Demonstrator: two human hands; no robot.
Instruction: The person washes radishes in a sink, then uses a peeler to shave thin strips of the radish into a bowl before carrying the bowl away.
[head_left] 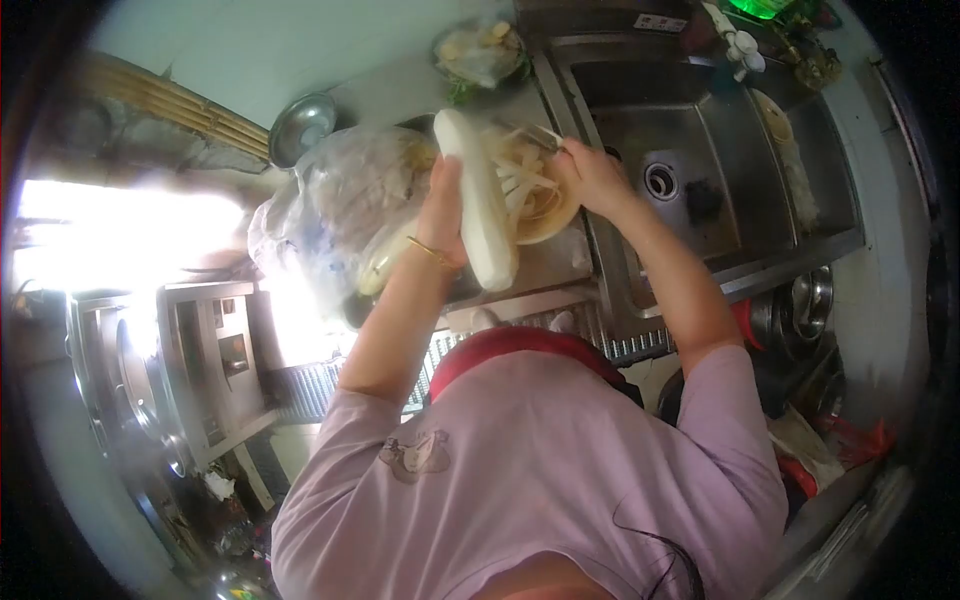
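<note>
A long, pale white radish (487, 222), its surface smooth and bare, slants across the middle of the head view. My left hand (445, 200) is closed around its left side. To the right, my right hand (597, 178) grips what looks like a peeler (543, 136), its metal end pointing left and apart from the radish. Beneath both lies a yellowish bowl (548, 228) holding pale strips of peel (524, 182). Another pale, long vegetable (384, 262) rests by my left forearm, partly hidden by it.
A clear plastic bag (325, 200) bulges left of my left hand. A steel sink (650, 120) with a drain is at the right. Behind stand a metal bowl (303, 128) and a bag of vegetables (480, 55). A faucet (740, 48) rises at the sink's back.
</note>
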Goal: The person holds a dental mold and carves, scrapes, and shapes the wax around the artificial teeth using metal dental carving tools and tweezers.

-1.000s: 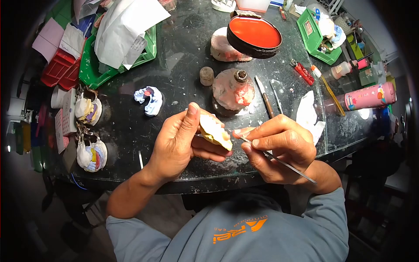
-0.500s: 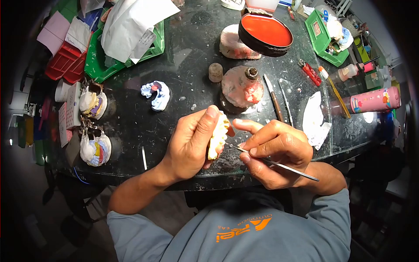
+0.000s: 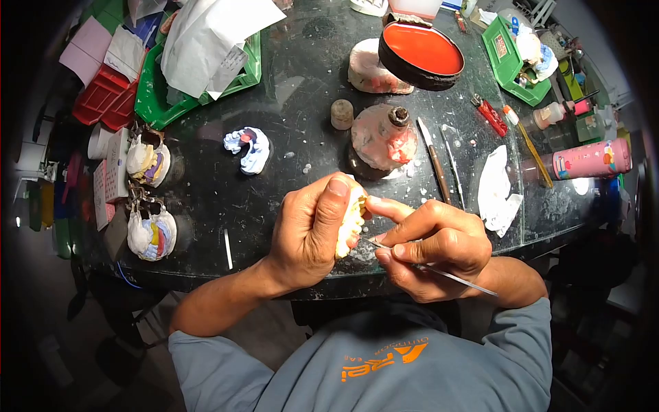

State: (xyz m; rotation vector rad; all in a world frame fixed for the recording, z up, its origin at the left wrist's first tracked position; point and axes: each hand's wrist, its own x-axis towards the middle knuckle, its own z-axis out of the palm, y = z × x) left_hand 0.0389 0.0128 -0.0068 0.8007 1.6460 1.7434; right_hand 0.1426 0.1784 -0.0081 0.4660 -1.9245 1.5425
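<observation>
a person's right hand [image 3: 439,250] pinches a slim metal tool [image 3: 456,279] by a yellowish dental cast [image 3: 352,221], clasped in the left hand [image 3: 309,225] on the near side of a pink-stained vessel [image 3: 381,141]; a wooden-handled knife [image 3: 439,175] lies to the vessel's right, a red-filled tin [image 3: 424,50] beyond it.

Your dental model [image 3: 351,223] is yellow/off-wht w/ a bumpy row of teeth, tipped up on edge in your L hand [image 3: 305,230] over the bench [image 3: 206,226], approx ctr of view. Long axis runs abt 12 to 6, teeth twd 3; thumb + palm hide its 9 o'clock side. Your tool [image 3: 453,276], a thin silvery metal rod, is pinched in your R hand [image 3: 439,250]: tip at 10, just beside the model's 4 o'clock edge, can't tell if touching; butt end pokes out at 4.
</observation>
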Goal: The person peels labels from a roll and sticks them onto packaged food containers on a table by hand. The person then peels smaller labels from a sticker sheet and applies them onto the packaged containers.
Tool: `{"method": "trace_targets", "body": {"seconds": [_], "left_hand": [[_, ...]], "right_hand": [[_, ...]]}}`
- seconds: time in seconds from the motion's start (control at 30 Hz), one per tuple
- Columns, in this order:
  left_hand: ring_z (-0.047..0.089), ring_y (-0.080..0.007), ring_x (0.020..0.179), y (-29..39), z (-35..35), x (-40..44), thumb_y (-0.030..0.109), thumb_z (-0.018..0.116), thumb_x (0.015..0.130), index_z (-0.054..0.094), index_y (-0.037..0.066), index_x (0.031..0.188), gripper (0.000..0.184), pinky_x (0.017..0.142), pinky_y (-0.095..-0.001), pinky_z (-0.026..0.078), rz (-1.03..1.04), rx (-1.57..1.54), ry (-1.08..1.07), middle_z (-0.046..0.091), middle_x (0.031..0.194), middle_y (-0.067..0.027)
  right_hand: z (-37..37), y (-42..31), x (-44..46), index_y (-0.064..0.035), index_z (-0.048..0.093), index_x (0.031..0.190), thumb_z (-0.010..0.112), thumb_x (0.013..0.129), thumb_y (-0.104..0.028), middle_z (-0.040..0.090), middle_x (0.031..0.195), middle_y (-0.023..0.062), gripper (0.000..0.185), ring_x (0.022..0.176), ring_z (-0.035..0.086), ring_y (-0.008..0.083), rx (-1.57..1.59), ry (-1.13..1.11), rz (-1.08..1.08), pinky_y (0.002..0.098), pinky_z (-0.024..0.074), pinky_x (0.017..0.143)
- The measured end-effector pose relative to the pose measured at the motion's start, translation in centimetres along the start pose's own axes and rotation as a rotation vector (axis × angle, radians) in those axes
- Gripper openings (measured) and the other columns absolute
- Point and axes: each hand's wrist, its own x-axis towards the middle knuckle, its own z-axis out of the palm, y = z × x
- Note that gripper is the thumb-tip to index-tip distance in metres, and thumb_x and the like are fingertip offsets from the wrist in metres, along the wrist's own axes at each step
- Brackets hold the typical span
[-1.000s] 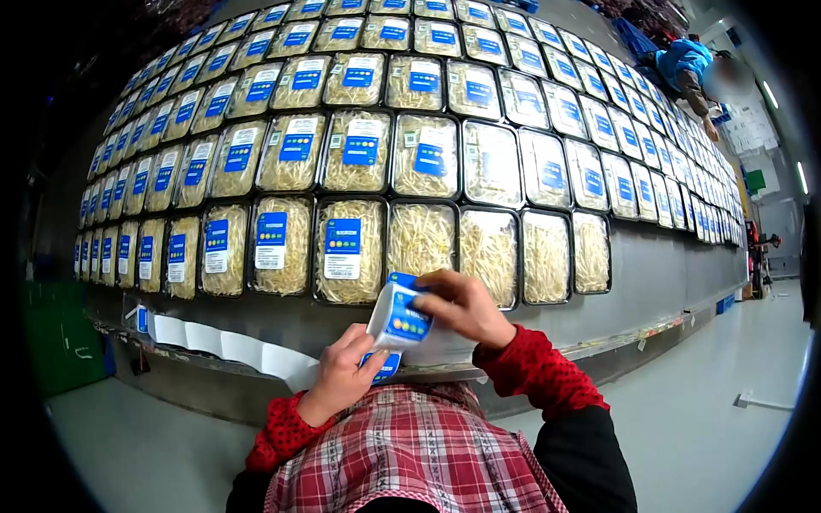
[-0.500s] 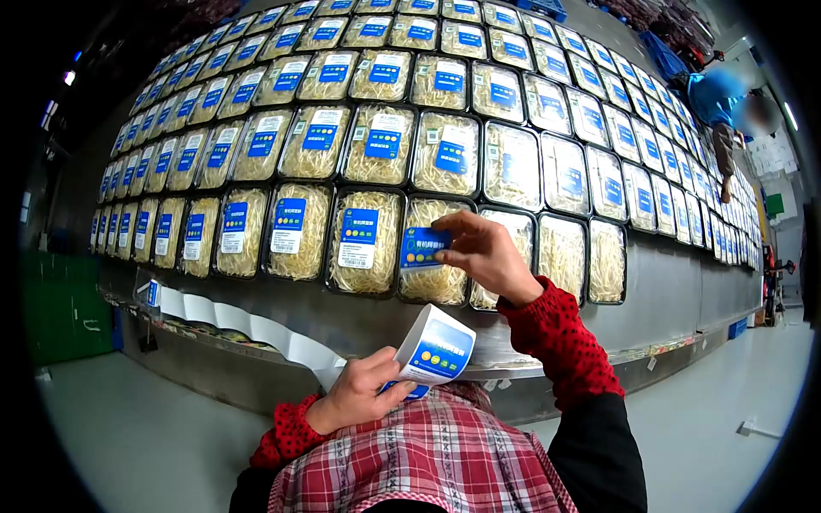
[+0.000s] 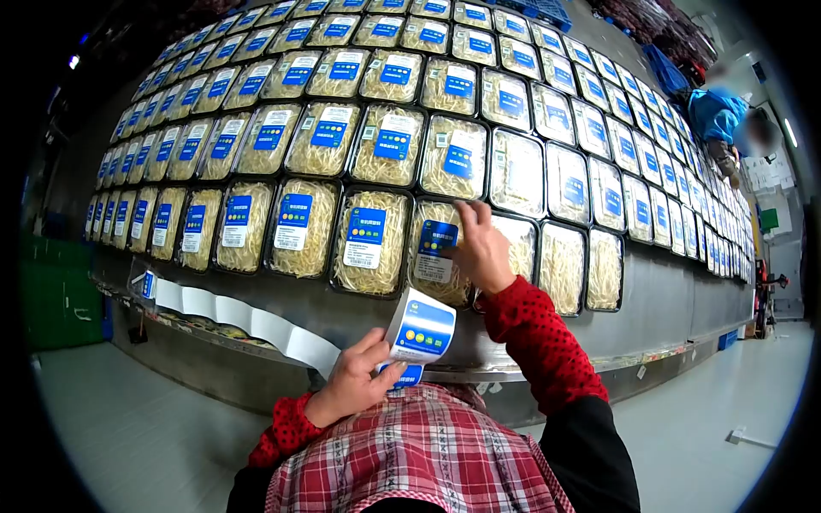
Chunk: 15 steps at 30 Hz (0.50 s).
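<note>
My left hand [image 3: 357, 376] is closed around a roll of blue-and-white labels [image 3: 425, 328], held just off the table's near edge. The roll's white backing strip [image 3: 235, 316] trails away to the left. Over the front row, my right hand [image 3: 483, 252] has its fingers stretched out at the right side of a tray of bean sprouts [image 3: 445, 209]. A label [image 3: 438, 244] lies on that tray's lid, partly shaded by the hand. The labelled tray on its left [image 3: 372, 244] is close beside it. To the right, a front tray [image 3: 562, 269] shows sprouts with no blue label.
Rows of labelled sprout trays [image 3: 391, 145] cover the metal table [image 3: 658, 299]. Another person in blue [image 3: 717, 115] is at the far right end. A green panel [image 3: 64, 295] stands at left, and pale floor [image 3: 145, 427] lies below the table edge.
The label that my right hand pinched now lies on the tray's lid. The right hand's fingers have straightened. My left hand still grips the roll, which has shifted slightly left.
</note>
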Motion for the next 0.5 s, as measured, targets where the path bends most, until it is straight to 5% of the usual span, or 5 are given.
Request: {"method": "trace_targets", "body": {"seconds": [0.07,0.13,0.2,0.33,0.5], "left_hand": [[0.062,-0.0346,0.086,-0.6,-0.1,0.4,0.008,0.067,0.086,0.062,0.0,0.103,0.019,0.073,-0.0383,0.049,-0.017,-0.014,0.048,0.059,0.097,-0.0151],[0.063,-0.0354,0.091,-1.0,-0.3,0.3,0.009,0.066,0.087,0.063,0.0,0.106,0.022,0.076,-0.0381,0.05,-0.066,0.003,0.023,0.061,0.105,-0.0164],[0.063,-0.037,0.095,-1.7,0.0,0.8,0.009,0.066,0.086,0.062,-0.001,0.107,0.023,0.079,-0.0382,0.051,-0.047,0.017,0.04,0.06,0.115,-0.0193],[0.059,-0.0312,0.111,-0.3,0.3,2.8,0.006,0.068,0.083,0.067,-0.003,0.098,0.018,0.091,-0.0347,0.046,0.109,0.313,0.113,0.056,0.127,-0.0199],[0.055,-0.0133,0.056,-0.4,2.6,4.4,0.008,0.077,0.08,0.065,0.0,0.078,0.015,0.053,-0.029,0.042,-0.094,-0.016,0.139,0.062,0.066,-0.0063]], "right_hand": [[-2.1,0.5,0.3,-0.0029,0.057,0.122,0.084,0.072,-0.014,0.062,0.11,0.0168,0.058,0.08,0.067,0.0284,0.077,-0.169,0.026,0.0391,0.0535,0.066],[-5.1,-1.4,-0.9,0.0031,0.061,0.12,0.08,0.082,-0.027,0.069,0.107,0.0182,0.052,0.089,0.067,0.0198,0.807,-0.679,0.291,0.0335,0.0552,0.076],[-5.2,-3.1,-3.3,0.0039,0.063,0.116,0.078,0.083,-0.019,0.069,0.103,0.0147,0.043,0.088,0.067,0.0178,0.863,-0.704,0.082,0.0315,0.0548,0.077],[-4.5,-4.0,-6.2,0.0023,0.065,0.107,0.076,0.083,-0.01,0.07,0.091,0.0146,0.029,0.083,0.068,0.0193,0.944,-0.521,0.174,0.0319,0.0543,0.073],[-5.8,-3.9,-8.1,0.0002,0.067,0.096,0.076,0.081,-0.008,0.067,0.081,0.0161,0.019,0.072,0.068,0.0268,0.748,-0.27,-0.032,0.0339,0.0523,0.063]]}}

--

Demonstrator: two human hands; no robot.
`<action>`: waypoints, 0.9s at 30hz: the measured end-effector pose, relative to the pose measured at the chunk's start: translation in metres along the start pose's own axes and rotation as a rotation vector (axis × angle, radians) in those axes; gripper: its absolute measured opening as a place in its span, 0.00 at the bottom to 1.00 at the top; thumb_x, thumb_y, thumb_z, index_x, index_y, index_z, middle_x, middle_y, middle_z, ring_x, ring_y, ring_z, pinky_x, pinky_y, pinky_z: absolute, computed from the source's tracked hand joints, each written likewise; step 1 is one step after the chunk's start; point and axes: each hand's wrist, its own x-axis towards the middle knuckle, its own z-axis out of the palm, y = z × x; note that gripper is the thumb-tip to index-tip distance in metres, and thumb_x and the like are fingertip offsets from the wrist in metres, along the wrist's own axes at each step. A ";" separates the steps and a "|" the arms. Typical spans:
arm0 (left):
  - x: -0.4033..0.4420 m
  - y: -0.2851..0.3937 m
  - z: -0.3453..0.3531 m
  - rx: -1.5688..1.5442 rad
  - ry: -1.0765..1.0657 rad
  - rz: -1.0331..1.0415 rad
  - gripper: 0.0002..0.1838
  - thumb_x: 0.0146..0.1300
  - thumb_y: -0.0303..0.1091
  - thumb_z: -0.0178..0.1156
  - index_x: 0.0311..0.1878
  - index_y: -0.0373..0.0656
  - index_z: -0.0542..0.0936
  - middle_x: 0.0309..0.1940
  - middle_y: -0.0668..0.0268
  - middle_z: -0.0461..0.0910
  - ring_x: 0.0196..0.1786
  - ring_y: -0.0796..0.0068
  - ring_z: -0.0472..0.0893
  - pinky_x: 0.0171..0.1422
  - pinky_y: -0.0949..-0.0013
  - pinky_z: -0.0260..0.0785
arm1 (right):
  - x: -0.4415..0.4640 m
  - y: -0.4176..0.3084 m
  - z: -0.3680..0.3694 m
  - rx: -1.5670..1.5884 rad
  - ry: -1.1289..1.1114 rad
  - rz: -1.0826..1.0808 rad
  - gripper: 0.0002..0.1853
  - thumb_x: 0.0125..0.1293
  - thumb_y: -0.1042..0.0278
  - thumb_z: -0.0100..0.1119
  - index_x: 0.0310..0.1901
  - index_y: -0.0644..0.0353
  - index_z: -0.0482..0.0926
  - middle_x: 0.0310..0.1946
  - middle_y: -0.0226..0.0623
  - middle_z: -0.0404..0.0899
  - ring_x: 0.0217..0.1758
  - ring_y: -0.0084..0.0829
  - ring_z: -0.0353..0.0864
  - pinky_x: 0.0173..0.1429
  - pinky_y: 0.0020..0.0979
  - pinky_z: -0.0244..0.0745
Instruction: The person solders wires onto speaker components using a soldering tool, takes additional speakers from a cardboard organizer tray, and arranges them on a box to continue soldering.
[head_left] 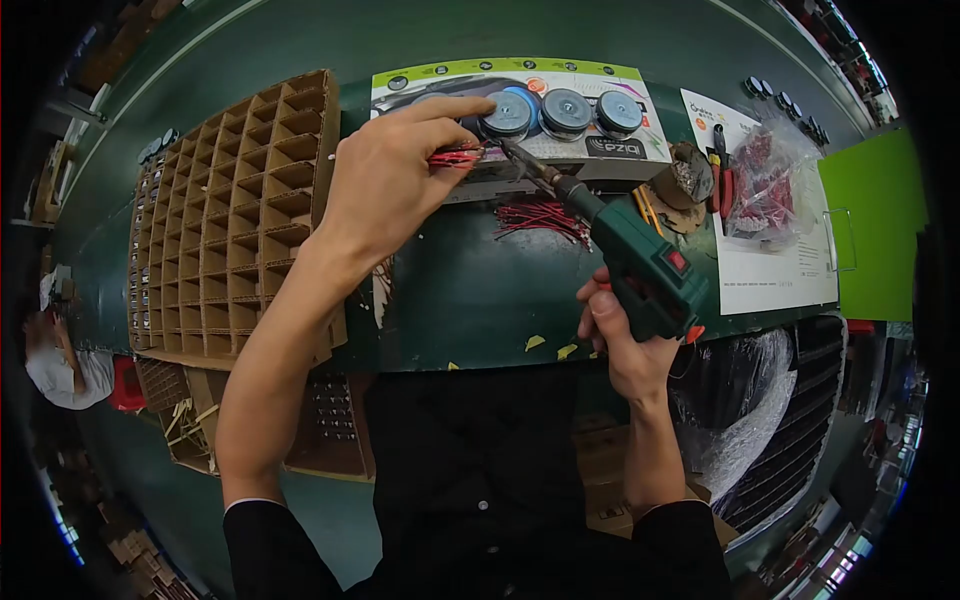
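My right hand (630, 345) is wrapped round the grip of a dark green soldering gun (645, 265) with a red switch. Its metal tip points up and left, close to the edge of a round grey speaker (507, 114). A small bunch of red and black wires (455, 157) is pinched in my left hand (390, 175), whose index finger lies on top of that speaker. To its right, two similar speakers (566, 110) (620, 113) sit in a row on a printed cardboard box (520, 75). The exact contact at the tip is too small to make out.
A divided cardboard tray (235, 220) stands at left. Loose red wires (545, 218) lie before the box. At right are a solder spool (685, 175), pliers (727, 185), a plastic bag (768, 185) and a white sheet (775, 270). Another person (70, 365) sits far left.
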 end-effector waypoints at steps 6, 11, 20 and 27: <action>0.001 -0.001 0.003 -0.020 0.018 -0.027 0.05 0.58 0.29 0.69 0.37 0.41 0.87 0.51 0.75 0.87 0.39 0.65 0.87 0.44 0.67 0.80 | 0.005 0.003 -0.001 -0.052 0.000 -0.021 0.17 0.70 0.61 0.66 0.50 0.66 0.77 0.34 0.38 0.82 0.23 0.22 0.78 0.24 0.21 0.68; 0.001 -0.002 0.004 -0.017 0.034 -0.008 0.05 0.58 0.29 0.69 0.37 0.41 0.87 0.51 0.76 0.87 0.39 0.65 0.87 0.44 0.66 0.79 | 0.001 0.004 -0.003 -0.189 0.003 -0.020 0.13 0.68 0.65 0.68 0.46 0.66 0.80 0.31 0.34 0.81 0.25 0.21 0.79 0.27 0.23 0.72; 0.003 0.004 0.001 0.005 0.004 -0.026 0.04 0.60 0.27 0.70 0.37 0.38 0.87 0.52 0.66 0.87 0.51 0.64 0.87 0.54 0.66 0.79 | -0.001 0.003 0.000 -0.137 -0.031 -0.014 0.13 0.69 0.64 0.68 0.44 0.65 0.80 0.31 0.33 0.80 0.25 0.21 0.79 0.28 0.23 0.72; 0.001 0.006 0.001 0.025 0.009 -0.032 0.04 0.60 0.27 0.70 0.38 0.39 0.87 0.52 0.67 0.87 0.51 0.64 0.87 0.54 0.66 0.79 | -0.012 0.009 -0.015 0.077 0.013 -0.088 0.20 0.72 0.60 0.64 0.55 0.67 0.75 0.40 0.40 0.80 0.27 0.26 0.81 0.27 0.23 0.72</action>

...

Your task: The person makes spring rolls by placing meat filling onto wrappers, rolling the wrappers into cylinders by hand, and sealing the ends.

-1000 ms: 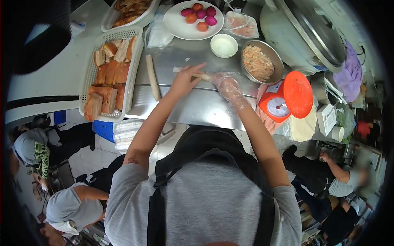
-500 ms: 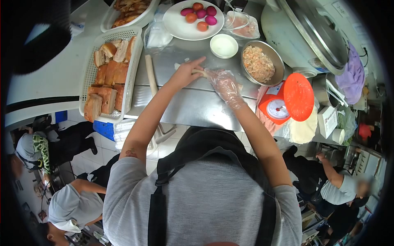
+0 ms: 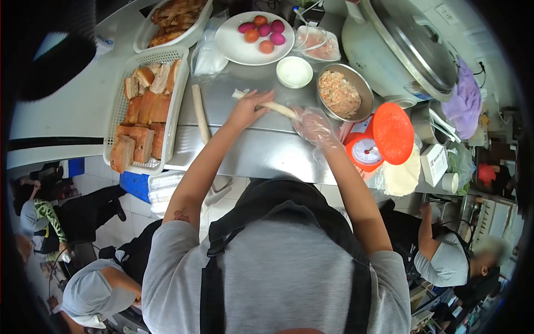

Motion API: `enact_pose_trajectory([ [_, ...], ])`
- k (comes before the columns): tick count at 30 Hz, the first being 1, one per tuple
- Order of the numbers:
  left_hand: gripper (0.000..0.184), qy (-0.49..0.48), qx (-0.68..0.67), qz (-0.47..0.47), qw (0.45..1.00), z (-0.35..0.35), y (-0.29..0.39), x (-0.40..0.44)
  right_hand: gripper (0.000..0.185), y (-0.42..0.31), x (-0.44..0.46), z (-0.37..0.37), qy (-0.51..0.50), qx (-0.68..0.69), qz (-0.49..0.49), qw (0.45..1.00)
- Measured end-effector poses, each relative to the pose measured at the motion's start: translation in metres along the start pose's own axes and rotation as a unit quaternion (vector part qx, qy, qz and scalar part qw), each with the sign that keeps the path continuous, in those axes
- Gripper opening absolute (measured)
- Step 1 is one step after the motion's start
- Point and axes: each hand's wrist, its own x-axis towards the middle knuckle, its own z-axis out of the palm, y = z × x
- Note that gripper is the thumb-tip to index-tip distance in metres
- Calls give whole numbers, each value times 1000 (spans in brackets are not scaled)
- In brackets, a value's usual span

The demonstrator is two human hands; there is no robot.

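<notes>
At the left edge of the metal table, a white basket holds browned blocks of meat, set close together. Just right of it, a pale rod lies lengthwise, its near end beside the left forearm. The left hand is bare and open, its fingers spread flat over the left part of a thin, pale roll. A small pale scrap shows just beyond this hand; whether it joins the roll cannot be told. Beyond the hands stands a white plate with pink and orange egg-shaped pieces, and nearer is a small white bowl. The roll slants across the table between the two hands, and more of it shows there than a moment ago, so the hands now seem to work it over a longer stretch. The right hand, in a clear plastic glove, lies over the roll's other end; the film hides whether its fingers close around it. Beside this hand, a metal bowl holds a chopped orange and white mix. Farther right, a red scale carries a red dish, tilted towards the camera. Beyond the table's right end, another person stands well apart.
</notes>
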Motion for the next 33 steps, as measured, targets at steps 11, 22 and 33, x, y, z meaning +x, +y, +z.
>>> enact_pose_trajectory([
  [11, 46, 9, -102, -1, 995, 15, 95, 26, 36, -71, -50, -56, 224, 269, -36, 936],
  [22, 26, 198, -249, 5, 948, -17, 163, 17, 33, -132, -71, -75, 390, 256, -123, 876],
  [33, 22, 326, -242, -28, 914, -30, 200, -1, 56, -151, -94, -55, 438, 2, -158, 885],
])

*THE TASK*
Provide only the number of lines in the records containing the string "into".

*EXERCISE OUTPUT*
2